La phrase

"Extirper le sionisme de Palestine" (Al Faraby)


mardi 11 juillet 2017

Le Qatar et les États-Unis signent un accord sur la lutte antiterroriste

Le secrétaire d’État américain Rex Tillerson et le ministre des Affaires étrangères du Qatar, cheikh Mohammed ben Abderrahmane Al-Thani, le 11 juillet 2017 à Doha la capitale du Qatar, après leur conférence de presse (afp)
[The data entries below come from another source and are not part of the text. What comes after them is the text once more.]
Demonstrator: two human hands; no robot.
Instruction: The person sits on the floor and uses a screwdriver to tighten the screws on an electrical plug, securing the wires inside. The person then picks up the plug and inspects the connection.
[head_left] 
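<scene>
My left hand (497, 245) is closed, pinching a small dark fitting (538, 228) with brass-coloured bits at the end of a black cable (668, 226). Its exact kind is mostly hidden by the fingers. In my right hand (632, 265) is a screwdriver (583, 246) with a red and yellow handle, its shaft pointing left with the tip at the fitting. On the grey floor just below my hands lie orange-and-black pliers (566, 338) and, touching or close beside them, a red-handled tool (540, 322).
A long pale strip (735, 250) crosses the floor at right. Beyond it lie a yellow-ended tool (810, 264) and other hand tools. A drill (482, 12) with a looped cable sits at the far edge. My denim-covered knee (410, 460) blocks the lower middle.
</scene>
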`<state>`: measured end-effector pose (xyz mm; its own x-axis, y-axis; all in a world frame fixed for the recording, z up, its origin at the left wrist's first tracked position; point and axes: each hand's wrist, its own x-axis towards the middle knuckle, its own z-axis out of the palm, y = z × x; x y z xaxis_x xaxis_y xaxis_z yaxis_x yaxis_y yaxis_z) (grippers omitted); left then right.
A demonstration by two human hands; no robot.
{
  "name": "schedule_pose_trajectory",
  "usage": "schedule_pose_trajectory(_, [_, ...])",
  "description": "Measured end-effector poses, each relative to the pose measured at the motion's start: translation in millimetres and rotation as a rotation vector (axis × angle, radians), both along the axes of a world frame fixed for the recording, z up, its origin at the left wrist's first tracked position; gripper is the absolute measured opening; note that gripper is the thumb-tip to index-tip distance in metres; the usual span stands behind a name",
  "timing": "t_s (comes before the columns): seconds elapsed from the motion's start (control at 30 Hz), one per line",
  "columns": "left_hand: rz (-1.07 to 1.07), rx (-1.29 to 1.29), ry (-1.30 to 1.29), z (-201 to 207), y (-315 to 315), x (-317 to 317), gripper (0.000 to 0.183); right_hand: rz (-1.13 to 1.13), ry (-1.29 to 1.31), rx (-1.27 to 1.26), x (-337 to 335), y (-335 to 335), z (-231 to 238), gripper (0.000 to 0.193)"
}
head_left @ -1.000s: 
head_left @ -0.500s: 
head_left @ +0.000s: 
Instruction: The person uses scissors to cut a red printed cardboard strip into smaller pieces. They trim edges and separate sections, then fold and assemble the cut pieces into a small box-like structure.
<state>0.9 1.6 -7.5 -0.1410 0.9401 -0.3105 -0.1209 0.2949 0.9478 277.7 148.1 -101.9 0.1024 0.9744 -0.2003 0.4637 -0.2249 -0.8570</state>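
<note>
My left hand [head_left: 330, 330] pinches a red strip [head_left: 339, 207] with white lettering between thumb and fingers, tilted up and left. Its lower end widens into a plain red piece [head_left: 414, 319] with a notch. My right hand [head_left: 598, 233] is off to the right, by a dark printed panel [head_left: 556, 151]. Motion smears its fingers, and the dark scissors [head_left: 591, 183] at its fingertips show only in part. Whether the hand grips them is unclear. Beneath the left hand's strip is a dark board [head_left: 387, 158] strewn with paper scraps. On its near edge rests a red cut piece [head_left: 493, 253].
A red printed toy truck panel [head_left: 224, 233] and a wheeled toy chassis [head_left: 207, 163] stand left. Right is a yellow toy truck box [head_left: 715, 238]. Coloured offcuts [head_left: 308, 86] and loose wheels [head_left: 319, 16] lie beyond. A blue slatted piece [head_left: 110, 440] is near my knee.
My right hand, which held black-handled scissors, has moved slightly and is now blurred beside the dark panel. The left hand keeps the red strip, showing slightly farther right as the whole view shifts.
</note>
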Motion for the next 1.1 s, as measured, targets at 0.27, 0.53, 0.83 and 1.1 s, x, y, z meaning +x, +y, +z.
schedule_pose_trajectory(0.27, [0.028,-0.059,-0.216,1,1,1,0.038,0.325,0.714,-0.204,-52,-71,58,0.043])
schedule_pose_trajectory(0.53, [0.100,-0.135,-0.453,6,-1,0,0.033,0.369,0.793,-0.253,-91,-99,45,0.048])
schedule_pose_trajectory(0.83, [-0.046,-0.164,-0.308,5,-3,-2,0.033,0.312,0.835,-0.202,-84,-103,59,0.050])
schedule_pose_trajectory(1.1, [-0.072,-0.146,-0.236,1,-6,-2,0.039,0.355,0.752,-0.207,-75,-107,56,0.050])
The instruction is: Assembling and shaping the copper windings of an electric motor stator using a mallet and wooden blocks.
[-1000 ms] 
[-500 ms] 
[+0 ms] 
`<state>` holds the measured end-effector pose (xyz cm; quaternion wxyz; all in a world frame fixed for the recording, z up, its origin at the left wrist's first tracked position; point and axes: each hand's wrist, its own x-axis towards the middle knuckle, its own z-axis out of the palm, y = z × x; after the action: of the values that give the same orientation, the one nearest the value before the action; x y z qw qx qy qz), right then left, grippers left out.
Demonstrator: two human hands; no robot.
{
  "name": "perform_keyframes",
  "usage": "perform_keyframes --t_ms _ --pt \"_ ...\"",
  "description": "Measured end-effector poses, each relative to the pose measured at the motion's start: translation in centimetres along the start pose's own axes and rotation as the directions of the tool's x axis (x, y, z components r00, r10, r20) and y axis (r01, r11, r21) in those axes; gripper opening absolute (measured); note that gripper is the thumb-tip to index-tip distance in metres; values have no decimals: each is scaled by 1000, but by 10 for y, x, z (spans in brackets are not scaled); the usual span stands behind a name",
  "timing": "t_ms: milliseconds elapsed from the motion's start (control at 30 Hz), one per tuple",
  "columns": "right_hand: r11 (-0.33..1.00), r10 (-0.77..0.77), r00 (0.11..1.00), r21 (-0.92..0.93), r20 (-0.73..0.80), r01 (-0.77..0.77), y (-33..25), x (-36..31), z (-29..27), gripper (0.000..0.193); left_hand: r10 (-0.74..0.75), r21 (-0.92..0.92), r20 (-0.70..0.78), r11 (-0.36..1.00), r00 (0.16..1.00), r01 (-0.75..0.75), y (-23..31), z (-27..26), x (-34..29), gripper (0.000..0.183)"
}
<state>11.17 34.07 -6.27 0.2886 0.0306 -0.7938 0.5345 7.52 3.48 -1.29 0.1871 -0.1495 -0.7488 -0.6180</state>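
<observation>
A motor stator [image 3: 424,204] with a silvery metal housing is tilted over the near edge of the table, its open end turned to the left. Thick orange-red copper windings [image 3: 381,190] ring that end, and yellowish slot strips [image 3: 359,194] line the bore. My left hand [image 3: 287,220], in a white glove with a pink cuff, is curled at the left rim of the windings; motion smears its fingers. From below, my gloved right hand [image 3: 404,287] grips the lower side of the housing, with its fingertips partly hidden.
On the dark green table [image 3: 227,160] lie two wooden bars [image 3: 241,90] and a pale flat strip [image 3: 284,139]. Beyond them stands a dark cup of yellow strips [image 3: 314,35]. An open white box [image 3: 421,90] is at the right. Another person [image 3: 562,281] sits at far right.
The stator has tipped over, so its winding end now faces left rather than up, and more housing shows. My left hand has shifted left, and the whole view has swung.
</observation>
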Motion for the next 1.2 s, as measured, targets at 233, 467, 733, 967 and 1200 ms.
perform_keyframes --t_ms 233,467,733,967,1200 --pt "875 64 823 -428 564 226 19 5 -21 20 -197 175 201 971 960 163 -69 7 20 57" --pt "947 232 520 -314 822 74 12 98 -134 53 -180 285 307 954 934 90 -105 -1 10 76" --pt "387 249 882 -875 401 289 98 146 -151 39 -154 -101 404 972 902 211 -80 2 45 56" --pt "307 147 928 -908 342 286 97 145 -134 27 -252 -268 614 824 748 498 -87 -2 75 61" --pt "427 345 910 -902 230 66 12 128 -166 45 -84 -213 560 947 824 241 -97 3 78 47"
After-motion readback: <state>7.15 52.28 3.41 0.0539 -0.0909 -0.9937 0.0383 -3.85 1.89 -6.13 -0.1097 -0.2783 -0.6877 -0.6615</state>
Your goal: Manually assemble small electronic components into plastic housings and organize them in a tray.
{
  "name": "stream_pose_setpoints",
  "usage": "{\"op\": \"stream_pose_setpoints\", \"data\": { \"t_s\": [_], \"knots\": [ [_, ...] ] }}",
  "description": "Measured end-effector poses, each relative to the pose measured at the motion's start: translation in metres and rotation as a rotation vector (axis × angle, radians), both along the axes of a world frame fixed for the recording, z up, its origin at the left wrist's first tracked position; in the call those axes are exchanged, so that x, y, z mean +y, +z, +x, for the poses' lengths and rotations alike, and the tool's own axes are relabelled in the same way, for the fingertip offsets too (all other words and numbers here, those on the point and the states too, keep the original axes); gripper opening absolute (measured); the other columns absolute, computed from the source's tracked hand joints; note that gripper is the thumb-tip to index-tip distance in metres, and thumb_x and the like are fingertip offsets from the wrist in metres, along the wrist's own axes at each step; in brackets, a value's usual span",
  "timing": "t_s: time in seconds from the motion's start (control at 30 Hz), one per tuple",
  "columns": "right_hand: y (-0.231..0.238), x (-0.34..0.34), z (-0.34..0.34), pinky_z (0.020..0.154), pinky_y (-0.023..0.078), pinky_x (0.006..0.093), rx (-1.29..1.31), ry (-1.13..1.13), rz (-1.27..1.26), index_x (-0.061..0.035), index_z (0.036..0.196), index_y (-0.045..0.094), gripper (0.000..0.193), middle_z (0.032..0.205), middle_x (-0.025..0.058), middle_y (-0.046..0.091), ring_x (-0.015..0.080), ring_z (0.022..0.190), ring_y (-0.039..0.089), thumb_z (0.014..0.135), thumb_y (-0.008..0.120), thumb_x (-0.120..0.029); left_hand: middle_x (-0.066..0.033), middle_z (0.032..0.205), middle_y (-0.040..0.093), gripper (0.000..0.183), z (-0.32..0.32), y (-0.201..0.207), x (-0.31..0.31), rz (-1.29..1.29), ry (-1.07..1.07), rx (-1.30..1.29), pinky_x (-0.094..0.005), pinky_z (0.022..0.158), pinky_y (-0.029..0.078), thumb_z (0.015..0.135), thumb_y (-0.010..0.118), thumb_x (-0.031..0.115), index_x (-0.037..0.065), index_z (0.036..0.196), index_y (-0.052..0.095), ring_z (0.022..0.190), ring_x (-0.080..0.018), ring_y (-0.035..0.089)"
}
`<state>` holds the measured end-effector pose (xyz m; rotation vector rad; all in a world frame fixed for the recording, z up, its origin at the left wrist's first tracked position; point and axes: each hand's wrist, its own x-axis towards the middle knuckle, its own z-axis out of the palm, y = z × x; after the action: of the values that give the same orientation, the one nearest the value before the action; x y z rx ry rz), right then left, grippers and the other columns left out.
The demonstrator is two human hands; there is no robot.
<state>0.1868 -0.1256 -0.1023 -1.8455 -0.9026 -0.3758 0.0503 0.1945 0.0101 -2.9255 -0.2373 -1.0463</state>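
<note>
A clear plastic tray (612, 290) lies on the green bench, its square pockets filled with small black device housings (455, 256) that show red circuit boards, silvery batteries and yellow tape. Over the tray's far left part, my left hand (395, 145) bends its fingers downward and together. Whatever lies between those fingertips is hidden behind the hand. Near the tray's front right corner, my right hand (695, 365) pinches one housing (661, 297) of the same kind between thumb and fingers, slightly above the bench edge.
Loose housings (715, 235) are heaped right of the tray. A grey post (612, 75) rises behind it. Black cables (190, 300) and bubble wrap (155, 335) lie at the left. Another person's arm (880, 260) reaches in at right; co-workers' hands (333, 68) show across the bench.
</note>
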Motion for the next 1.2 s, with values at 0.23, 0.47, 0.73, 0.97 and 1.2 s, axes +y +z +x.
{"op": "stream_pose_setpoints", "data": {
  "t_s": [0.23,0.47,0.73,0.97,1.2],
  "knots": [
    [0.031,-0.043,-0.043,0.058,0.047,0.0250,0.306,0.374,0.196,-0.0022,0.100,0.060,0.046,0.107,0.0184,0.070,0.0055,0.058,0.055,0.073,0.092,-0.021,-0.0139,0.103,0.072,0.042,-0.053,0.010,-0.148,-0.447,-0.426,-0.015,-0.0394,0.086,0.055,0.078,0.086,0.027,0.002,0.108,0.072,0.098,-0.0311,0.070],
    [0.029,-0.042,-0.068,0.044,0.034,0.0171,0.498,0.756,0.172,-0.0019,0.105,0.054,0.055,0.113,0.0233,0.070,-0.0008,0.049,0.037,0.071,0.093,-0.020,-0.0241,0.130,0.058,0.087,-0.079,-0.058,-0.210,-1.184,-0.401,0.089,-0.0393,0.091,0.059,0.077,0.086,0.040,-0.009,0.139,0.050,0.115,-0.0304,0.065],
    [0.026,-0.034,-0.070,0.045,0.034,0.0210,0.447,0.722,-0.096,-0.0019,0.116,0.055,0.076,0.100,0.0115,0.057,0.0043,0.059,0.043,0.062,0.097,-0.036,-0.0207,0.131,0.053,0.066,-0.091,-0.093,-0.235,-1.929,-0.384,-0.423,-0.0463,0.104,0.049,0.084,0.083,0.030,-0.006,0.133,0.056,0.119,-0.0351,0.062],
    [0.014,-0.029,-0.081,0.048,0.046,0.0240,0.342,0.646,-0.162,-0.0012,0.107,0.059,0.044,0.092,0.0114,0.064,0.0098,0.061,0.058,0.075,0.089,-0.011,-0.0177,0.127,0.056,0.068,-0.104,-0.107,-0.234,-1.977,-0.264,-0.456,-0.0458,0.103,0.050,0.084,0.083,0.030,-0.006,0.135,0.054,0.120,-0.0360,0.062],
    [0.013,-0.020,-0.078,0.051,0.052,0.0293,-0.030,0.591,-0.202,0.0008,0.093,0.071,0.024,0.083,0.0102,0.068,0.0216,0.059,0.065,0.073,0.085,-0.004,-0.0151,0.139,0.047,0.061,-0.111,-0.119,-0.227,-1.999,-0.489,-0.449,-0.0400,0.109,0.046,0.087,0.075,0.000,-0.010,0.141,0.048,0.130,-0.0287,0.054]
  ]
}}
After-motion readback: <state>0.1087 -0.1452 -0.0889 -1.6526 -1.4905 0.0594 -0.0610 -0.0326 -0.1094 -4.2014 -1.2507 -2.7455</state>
Le Qatar et les États-Unis ont annoncé mardi un accord bilatéral pour lutter contre le financement du "terrorisme", au moment où Doha est mis à l'index par ses voisins pour son soutien présumé aux groupes extrémistes.
L'annonce a été faite par le ministre des Affaires étrangères du Qatar, cheikh Mohammed ben Abderrahmane Al-Thani, et le secrétaire d’État américain Rex Tillerson qui effectue une visite à Doha dans le cadre d'une médiation dans la crise qui oppose le Qatar à l'Arabie saoudite et ses alliés.
"Aujourd'hui, le Qatar est le premier pays à signer avec les États-Unis un programme pour la lutte contre le financement du terrorisme", a déclaré cheikh Mohammed.
"Nous invitons les pays qui nous imposent un blocus à s'y joindre" a-t-il ajouté lors d'une conférence de presse avec M. Tillerson, qui devrait se rendre mercredi en Arabie saoudite dans le cadre de sa tournée dans la région.
L'accord précise "les efforts futurs que le Qatar peut faire pour renforcer sa lutte contre le terrorisme et s'attaquer activement aux problèmes du financement du terrorisme", a expliqué un conseiller du secrétaire d’État, RC Hammond. "C'est un pas en avant", a-t-il ajouté dans un communiqué.
M. Tillerson a précisé que l'accord reposait sur la décision d'"éradique le terrorisme de la terre", prise par le sommet ayant réuni fin mai à Ryad une cinquantaine de dirigeants musulmans autour du président Donald Trump.
Cet engagement "va commencer immédiatement sur plusieurs fronts", a-t-il ajouté.
Le secrétaire d’État, qui a entamé sa tournée au Koweït, médiateur dans la crise du Golfe, doit rencontrer mercredi à Jeddah ses homologues d'Arabie saoudite, des Émirats arabes unis, de Bahreïn et d’Égypte.
"Cette réunion reflète la volonté des quatre pays de renforcer la coordination et de montrer leur unité quant aux relations futures avec le Qatar", a indiqué le ministère égyptien des Affaires étrangères en annonçant la rencontre de Jeddah.
Les quatre pays arabes ont rompu en juin leurs relations diplomatiques avec Doha, accusant l'émirat de soutenir des groupes islamistes radicaux et de ne pas prendre assez de distance avec l'Iran, rival de l'Arabie saoudite.